Aim of the exercise: Leave out every picture and set down, exactly, the lines below from the one holding "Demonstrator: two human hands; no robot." up to and including the one holding "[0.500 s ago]".

Source material section start

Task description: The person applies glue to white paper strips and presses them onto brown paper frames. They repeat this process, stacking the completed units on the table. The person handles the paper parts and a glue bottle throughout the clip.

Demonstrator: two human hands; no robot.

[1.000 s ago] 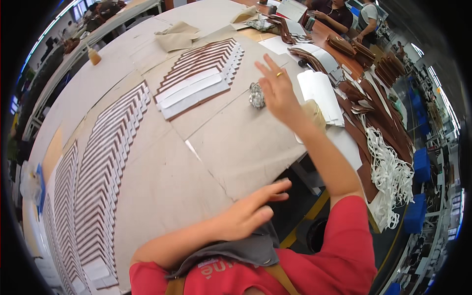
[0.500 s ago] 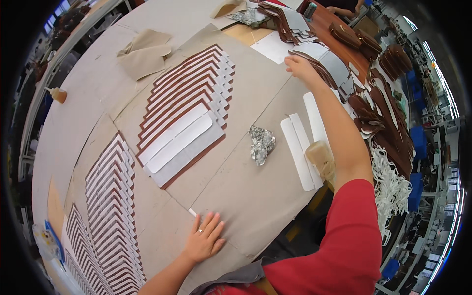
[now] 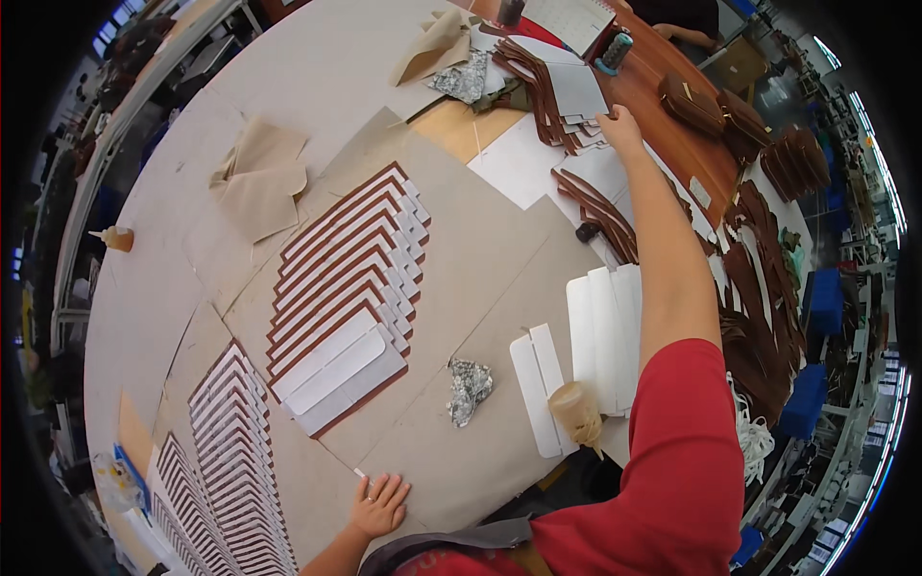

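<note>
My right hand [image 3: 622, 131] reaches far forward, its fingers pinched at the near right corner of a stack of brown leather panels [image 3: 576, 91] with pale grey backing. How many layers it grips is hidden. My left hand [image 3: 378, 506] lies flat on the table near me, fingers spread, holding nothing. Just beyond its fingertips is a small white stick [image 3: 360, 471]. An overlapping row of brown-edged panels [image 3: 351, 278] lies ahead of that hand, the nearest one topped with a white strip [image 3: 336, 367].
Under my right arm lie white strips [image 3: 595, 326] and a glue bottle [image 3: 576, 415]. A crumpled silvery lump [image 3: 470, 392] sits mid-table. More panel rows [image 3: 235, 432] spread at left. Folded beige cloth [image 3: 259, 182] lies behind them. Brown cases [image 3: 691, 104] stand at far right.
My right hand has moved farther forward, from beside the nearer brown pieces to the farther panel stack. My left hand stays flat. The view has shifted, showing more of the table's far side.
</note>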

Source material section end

Answer for the task:
Demonstrator: two human hands; no robot.

[1.000 s ago] 
[0.500 s ago] 

Nothing further is required for this exercise.